Torabika Soccer Championship

Heboh, Aksi Pemukulan Wasit Diduga Terjadi di TSC 2016

Selasa, 10 Mei 2016 21:55 WIB
Editor:
© Zainal Hasan/INDOSPORT
Joko Driyono. Copyright: © Zainal Hasan/INDOSPORT
Joko Driyono.

Hal itu diketahui setelah Direktur PT Gelora Trisula Semesta (GTS) selaku operator TSC Joko Driyono memberikan konfirmasi terkait dugaan pelanggaran tersebut. Menurut pria yang karib disapa Jokdri pihaknya belum menerima laporan terkait aksi kekerasan yang dilakukan pemain PSBK Blitar terhadap wasit Suyanto. 

"Pertama, kami harus mendengar laporan soal jalannya pertandingan. Tapi yang pasti tidak ada celah untuk melakukan kesalahan dalam mengambil keputusan," ungkap Joko Driyono saat dikonfirmasi di Jakarta, Selasa (10/5) sore.

Menurut Jokdri pihaknya sama sekali tak menutup pintu untuk menindaklanjuti setiap laporan yang masuk.
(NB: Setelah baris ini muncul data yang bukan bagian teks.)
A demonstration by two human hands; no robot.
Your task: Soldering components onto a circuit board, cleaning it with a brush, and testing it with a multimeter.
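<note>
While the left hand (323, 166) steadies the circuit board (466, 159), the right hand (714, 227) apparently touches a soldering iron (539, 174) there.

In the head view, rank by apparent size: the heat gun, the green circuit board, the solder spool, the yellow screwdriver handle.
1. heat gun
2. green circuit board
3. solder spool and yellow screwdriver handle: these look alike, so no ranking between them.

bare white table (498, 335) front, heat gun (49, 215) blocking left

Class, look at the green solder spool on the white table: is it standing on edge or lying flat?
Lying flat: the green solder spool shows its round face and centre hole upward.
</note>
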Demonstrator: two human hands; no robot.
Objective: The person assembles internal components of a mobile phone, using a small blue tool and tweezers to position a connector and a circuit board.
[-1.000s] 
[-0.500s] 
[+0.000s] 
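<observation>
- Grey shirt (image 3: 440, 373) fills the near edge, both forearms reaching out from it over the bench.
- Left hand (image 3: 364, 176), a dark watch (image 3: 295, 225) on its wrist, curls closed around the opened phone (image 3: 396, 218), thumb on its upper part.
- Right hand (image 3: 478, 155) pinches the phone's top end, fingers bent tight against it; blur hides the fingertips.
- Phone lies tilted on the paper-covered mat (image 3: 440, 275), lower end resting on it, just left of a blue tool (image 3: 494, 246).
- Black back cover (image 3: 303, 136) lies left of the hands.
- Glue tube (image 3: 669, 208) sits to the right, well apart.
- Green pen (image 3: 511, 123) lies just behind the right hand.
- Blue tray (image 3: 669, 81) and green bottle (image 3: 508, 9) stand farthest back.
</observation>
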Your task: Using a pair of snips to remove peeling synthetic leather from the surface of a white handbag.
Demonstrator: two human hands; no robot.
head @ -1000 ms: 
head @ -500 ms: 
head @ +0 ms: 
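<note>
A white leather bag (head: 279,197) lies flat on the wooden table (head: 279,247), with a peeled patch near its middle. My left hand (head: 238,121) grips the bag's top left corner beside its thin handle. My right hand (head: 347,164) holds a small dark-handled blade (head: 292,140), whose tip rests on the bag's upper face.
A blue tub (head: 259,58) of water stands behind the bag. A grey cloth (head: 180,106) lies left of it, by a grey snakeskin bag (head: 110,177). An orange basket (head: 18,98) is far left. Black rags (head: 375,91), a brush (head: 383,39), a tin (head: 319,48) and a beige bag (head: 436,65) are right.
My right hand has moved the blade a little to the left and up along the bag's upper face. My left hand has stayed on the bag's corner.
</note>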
Terkait dugaan pelanggaran yang dilakukan wasit GTS akan menyerahkan urusan tersebut kepada Komite Disiplin.

"Kalau laporannya sudah ada nanti setiap Rabu akan diperiksa oleh Komite Disiplin dan Kamis sudah ada putusan," lanjutnya.

"Kita tunggu saja. Kalau laporannya sudah masuk, pasti akan diperiksa dan tunggu saja putusannya. Tapi terima kasih atas feedbacknya," sambungnya.

Pada pertandingan tersebut Manajemen Persepam Madura Utama menemukan sejumlah kejanggalan atas keputusan Suyanto.

Pihak Madura Utama melalui sang asisten Nadi Mulyadi,  mengaku timnya dirugikan atas kepemimpinan wasit yang diduga berpihak pada tuan rumah PSBK Blitar.

Salah satu indikasi tercermin dari tindakan wasit yang tidak memberikan sanksi kepada pemain PSBK Blitar yang melakukan pelanggaran keras di arena kotak penalti, termasuk sanksi terhadap aksi pemukulan pemain terhadap wasit.